Task directions:
Set down every record exactly as it appears.

Supplied material:

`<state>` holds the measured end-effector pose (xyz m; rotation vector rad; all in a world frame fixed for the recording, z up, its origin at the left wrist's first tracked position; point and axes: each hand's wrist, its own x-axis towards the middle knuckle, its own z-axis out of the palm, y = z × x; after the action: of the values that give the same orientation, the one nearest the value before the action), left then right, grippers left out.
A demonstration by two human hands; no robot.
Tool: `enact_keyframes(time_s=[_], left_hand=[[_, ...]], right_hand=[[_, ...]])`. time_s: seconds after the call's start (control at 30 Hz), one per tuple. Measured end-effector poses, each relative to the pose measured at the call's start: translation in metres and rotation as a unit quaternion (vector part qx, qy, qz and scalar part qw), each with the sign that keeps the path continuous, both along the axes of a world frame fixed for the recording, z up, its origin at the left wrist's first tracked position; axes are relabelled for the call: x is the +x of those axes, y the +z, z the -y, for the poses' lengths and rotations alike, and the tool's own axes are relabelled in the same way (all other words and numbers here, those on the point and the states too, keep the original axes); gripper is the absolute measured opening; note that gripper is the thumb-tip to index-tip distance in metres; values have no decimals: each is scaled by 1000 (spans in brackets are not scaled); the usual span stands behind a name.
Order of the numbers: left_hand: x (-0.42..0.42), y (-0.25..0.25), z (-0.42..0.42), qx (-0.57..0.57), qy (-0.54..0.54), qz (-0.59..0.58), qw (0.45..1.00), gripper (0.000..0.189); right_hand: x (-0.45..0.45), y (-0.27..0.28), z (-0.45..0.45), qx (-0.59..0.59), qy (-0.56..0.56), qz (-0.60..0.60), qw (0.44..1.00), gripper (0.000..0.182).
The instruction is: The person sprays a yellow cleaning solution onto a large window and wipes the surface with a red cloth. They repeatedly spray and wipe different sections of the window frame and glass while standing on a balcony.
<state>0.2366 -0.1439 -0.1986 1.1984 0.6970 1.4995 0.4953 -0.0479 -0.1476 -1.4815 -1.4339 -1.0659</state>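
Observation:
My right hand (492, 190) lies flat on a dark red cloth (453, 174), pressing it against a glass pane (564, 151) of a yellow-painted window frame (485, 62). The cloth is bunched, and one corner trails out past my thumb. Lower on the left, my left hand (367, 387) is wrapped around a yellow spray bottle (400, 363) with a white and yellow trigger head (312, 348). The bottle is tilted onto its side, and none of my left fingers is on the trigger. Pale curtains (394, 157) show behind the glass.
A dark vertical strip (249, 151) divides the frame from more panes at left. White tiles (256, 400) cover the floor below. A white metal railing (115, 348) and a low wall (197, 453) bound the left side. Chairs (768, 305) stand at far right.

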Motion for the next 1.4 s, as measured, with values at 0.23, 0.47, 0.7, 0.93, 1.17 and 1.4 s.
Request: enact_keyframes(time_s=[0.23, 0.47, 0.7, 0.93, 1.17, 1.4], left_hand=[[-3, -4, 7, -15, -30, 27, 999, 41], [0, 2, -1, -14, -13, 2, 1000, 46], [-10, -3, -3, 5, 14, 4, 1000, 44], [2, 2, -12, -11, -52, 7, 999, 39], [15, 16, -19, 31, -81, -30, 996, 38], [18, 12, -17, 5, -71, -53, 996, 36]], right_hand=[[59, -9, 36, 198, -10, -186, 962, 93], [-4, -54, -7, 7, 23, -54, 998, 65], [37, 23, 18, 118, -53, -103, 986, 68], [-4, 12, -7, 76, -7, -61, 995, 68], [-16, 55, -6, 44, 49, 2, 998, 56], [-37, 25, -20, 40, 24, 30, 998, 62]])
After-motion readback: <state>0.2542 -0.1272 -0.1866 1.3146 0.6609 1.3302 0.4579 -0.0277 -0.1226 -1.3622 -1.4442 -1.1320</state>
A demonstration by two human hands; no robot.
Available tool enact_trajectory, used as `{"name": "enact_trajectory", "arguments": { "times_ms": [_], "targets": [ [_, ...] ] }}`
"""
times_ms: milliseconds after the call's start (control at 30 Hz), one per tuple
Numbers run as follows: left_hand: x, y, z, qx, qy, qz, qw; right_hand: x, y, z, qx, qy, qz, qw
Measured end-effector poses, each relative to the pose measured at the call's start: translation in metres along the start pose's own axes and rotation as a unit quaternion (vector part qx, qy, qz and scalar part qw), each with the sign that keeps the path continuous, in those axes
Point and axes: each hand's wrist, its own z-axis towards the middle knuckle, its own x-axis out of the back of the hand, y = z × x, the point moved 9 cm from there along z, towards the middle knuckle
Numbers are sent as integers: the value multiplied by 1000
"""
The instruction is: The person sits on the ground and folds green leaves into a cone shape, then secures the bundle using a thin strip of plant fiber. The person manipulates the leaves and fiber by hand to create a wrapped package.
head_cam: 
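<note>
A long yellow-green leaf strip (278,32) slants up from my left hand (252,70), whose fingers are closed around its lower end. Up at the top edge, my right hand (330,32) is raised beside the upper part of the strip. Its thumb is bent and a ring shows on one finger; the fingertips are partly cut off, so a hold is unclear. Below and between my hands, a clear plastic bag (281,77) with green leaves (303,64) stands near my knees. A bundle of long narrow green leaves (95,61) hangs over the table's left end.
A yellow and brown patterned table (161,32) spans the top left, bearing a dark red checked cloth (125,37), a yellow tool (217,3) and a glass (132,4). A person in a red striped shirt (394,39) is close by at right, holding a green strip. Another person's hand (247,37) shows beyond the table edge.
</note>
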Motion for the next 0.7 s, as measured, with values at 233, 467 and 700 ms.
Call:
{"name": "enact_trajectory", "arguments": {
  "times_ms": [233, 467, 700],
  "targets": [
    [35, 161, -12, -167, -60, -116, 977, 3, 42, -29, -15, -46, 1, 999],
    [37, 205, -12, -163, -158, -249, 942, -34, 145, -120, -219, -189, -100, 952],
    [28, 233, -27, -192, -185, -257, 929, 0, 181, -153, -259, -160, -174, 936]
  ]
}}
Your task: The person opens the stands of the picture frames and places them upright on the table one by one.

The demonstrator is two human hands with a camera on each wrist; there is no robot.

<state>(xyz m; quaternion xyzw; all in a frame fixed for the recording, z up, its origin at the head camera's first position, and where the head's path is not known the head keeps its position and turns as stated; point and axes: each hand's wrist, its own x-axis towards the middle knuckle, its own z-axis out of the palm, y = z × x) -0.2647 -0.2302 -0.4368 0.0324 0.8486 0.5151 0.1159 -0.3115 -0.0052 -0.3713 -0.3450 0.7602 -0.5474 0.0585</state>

Exercise output:
`<state>` holds the measured end-effector pose (xyz m; rotation vector rad; all in a world frame fixed for the recording, z up, its origin at the left wrist's first tracked position; point and axes: each hand's wrist, its own x-axis towards the middle knuckle, its own z-axis out of the palm, y = z × x; after the action: of the values that give the same orientation, the one nearest the value before the action), left then right, grippers left out.
A demonstration by two human hands; no robot.
Tool: `enact_keyframes(time_s=[_], left_hand=[[_, ...]], right_hand=[[_, ...]])`. time_s: seconds after the call's start (control at 30 Hz), one per tuple. Measured end-effector poses, each relative to the pose measured at the call's start: translation in metres and rotation as a unit quaternion (vector part qx, qy, qz and scalar part qw), each with the sign that keeps the path continuous, both along the axes of a world frame fixed for the recording, z up, its origin at the left wrist's first tracked position; axes are relabelled for the call: x is the +x of those axes, y the +z, z the -y, for the poses' lengths and rotations alike, and the tool's own axes are relabelled in the same way (all other words and numbers here, those on the point and the states too, keep the original axes); gripper is the absolute measured opening; note that gripper is the thumb-tip to index-tip distance in metres; values have no decimals: each is scaled by 1000 (spans in brackets are not scaled); the usual span stands behind a name.
Order of the numbers: left_hand: x (-0.42..0.42), y (-0.25..0.25), z (-0.42..0.42), qx (-0.57..0.57), qy (-0.54..0.54), qz (-0.59..0.58), qw (0.45..1.00), gripper (0.000..0.189); right_hand: x (-0.45..0.45), y (-0.27..0.28), z (-0.45..0.45), qx (-0.59..0.59), qy (-0.56..0.56), qz (-0.60..0.60), qw (0.44..1.00), gripper (0.000..0.182).
The instruction is: The person sprays a yellow cleaning solution onto a large window and wipes the surface with a red cloth. They repeatedly spray and wipe different sections of the window frame and glass while standing on a balcony.
<state>0.2366 -0.1439 -0.1986 1.1984 0.6970 1.4995 0.4953 -0.0479 -0.1476 -1.4815 -1.4339 -1.0659</state>
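Observation:
My right hand (492, 190) lies flat on a dark red cloth (453, 174), pressing it against a glass pane (564, 151) of a yellow-painted window frame (485, 62). The cloth is bunched, and one corner trails out past my thumb. Lower on the left, my left hand (367, 387) is wrapped around a yellow spray bottle (400, 363) with a white and yellow trigger head (312, 348). The bottle is tilted onto its side, and none of my left fingers is on the trigger. Pale curtains (394, 157) show behind the glass.
A dark vertical strip (249, 151) divides the frame from more panes at left. White tiles (256, 400) cover the floor below. A white metal railing (115, 348) and a low wall (197, 453) bound the left side. Chairs (768, 305) stand at far right.
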
Motion for the next 1.4 s, as measured, with values at 0.23, 0.47, 0.7, 0.93, 1.17 and 1.4 s.
Request: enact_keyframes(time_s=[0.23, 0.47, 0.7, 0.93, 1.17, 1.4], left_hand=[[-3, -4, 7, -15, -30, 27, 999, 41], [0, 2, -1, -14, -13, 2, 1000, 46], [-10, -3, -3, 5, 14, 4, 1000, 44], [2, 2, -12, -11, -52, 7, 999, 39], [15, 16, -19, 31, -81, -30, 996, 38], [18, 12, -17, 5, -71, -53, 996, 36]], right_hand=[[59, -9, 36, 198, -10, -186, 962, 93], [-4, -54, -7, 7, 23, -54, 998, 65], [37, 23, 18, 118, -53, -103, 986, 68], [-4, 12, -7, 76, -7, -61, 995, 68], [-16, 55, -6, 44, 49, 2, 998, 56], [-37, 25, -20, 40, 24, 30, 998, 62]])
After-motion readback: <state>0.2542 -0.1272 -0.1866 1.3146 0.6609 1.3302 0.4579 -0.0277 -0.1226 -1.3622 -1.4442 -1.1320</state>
A demonstration by two human hands; no robot.
Available tool enact_trajectory, used as `{"name": "enact_trajectory", "arguments": { "times_ms": [_], "targets": [ [_, ...] ] }}`
"""
times_ms: milliseconds after the call's start (control at 30 Hz), one per tuple
Numbers run as follows: left_hand: x, y, z, qx, qy, qz, qw; right_hand: x, y, z, qx, qy, qz, qw
Measured end-effector poses, each relative to the pose measured at the call's start: translation in metres along the start pose's own axes and rotation as a unit quaternion (vector part qx, qy, qz and scalar part qw), each with the sign that keeps the path continuous, in those axes
Point and axes: each hand's wrist, its own z-axis towards the middle knuckle, its own x-axis out of the back of the hand, y = z × x, the point moved 9 cm from there along z, towards the middle knuckle
Numbers are sent as integers: the value multiplied by 1000
"""
The instruction is: The person sits on the ground and folds green leaves into a cone shape, then secures the bundle using a thin strip of plant fiber. The person manipulates the leaves and fiber by hand to create a wrapped package.
head_cam: 
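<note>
A long yellow-green leaf strip (278,32) slants up from my left hand (252,70), whose fingers are closed around its lower end. Up at the top edge, my right hand (330,32) is raised beside the upper part of the strip. Its thumb is bent and a ring shows on one finger; the fingertips are partly cut off, so a hold is unclear. Below and between my hands, a clear plastic bag (281,77) with green leaves (303,64) stands near my knees. A bundle of long narrow green leaves (95,61) hangs over the table's left end.
A yellow and brown patterned table (161,32) spans the top left, bearing a dark red checked cloth (125,37), a yellow tool (217,3) and a glass (132,4). A person in a red striped shirt (394,39) is close by at right, holding a green strip. Another person's hand (247,37) shows beyond the table edge.
</note>
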Motion for the next 0.7 s, as measured, with values at 233, 467 and 700 ms.
Call:
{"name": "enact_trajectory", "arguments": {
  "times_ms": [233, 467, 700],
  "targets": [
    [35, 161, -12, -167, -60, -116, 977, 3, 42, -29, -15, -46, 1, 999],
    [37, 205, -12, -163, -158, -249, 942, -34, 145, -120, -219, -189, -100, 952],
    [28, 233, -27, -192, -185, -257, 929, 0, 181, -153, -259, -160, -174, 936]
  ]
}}
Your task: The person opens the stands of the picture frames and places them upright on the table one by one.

The demonstrator is two human hands with a camera on each wrist; there is no robot.

<state>(xyz m; quaternion xyzw; all in a frame fixed for the recording, z up, its origin at the head camera's first position, and where the head's path is not known the head keeps its position and turns as stated; point and axes: each hand's wrist, its own x-axis towards the middle knuckle, its own z-axis out of the palm, y = z × x) -0.2647 -0.2302 -0.4368 0.0324 0.8486 0.5151 0.1159 -0.3115 -0.0052 -0.3713 -0.3450 0.7602 -0.5474 0.0585</state>

The complete answer has now been given.